> EXERCISE DIRECTIONS
In the entries that follow, repeat exactly the lines from the one that has "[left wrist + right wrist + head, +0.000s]" through the one that has "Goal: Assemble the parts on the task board", but omit pictures.

** MATERIAL FOR THE TASK follows **

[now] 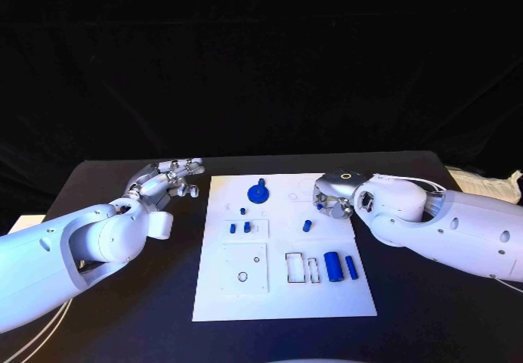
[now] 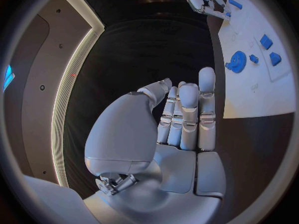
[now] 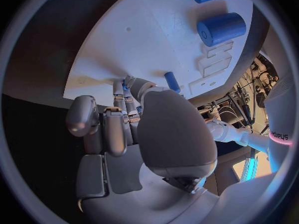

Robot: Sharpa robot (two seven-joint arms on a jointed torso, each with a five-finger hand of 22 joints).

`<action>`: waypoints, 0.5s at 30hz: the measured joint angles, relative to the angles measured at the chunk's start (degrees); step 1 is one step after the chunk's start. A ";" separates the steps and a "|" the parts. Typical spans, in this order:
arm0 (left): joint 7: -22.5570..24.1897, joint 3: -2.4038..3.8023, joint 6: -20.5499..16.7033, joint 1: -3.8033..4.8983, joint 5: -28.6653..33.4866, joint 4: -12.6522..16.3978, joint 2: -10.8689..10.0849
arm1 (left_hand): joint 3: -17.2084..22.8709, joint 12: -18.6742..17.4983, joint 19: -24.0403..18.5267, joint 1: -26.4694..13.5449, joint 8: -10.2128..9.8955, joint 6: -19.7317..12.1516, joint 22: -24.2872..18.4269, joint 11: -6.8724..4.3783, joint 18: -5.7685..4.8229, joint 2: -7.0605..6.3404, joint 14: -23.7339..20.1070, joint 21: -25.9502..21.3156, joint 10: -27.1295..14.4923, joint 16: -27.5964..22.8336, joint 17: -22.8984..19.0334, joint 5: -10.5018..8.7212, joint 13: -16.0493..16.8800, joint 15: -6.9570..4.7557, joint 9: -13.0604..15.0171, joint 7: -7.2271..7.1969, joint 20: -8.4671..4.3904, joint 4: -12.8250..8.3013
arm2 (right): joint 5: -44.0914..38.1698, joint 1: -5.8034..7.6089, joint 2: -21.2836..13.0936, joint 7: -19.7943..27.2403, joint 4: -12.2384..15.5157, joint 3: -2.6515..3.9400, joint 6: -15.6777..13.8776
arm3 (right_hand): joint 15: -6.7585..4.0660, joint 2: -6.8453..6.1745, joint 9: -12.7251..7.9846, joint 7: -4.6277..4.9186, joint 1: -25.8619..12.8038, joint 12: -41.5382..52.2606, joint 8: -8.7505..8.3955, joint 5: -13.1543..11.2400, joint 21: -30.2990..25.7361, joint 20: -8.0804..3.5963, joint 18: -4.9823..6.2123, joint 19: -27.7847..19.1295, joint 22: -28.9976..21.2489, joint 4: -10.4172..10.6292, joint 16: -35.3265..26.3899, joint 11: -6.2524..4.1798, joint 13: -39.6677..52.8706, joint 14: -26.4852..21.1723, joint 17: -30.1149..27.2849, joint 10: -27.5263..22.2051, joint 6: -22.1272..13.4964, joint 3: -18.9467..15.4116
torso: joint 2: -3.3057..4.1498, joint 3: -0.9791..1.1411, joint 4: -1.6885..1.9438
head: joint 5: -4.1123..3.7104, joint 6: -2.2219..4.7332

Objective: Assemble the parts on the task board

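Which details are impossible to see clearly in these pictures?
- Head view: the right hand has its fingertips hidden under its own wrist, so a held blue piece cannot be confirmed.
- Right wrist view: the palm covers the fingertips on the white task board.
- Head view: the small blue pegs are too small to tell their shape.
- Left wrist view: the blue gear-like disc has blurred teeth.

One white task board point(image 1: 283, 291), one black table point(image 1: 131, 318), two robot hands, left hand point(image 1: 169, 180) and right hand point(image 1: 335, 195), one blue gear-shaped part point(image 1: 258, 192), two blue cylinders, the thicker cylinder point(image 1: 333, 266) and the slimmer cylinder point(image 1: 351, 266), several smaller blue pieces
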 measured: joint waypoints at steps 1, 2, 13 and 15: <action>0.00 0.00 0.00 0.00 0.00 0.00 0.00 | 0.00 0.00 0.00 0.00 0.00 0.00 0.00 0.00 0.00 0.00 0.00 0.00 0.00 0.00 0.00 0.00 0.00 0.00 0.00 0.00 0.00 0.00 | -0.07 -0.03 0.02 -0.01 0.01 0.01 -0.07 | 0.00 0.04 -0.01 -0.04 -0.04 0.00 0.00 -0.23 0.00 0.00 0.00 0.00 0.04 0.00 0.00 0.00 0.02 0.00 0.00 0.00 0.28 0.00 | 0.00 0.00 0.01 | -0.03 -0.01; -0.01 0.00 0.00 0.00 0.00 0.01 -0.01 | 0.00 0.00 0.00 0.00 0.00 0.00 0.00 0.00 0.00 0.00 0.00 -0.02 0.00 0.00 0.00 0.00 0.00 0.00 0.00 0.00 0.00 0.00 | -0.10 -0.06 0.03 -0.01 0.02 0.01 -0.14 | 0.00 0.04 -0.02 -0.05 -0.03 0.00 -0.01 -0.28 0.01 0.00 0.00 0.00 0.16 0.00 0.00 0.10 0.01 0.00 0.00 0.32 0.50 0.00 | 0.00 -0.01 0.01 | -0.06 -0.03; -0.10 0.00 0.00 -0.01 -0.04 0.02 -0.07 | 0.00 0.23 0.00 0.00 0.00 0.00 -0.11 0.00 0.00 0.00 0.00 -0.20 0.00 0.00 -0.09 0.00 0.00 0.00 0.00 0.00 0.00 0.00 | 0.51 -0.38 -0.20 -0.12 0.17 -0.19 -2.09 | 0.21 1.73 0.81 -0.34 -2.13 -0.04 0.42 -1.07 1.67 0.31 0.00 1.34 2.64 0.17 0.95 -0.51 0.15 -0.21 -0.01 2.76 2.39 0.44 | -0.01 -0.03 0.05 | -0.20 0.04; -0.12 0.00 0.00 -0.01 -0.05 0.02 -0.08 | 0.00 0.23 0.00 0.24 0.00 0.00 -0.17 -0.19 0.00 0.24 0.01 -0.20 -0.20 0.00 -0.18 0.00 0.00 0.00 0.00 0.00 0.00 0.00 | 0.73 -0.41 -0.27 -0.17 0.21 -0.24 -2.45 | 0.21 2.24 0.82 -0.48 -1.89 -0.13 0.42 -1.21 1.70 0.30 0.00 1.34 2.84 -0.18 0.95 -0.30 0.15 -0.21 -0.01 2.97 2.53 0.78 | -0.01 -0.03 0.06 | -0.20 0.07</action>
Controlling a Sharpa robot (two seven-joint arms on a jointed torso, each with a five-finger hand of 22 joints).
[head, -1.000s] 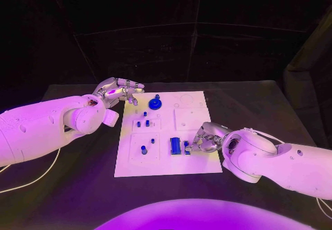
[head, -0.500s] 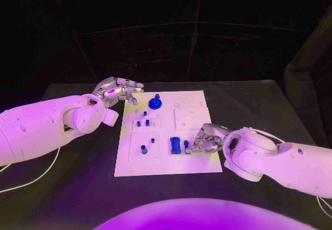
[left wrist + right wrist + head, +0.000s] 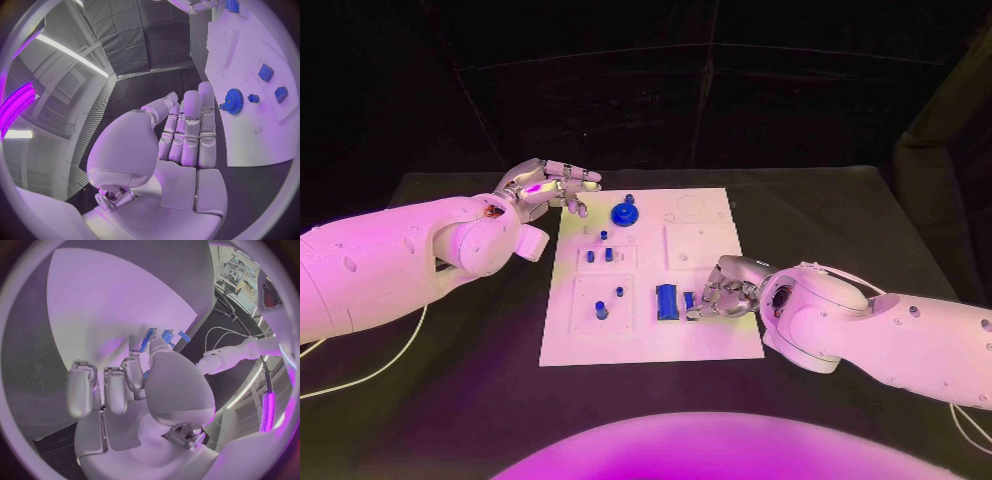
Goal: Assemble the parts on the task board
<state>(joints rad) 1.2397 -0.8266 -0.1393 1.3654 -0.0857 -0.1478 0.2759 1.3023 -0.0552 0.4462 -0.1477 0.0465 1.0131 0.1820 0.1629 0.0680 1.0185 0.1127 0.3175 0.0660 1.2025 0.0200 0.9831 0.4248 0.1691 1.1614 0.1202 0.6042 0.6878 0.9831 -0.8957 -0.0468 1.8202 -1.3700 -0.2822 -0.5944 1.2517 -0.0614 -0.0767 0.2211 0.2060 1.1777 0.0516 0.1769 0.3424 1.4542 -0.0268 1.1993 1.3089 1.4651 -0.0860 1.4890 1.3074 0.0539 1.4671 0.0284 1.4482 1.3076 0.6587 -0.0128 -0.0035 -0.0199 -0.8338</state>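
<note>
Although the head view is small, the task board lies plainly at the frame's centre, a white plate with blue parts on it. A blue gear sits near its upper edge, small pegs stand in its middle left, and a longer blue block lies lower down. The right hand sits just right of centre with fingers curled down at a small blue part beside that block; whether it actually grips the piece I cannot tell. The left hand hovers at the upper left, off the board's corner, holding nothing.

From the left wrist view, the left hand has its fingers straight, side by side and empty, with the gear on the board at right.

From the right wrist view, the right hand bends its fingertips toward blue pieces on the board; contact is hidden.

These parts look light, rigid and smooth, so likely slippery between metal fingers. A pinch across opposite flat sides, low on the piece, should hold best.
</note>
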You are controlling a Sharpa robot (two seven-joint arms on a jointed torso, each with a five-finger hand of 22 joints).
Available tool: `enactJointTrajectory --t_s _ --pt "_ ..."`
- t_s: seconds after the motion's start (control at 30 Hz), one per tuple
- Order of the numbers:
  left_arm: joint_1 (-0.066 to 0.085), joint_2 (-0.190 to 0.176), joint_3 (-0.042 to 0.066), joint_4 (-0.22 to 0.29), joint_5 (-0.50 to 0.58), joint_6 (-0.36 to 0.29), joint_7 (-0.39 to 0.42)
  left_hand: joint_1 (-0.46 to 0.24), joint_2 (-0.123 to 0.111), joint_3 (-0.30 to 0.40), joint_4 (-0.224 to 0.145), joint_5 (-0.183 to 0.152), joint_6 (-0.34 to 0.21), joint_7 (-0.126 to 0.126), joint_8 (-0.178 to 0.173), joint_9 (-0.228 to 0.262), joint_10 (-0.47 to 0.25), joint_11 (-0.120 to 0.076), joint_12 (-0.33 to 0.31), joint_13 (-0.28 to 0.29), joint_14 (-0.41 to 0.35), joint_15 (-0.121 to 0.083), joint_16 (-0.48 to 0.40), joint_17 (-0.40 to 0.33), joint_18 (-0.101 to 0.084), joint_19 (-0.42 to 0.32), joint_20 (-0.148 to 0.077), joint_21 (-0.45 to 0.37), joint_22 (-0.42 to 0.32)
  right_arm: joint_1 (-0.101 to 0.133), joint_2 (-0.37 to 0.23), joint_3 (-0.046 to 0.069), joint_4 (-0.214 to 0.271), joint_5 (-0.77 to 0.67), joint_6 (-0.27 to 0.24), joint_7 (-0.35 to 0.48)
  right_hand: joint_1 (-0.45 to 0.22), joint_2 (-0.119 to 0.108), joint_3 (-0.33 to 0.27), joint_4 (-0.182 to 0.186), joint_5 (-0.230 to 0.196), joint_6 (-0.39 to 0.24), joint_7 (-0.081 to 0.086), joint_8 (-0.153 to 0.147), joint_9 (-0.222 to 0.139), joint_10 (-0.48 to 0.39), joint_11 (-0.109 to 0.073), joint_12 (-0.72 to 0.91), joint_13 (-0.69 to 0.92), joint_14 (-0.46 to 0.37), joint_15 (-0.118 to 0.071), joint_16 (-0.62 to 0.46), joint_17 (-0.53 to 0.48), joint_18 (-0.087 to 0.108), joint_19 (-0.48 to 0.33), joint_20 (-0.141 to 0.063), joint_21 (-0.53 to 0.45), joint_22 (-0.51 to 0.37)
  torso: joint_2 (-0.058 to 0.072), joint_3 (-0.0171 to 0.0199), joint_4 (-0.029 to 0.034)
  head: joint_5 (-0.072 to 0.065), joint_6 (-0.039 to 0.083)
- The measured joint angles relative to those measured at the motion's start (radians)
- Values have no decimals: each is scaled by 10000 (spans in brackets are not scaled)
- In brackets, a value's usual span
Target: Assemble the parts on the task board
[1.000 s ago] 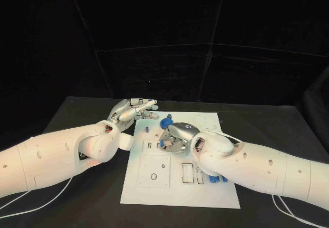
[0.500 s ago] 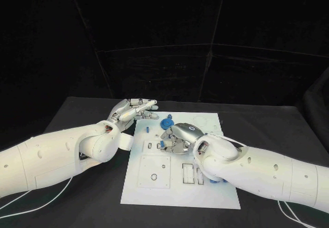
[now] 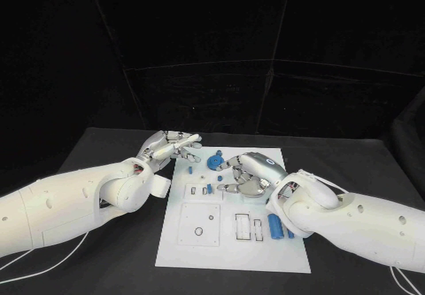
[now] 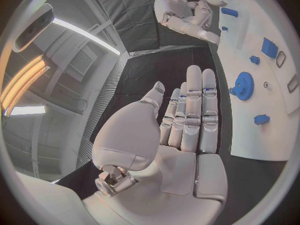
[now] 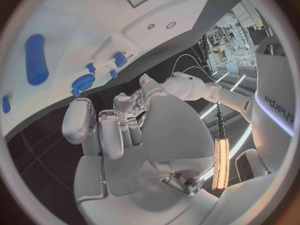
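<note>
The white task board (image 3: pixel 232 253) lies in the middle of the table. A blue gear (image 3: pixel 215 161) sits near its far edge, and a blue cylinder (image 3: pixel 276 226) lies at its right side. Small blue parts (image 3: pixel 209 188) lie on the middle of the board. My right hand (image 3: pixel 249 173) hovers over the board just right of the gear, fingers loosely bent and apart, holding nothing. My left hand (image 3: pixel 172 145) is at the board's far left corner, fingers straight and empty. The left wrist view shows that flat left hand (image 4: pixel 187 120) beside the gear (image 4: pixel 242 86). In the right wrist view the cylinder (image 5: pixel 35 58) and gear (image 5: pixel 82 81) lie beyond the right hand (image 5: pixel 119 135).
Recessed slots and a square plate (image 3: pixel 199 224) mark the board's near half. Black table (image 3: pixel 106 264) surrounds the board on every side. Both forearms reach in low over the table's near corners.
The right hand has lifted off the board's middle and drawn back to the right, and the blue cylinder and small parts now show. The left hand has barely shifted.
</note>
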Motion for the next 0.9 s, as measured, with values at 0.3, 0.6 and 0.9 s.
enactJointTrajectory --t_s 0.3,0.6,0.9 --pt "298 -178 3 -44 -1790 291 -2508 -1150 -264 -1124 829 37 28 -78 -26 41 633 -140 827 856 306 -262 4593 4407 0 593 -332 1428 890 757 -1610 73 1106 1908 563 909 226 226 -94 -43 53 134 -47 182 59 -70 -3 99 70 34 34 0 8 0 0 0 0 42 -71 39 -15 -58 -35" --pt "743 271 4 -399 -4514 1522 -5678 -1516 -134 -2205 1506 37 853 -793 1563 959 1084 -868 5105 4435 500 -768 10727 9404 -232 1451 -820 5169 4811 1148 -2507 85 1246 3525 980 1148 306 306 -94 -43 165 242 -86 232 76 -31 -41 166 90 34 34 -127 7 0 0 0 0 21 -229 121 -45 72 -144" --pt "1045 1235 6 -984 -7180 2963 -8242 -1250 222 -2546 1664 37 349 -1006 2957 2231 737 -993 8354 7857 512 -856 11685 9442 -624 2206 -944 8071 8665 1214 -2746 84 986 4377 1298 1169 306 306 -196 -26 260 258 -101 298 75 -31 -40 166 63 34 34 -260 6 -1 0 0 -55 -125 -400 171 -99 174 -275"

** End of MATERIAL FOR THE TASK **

> TASK ANSWER
[left wrist + right wrist + head, +0.000s] 
Goal: Assemble the parts on the task board

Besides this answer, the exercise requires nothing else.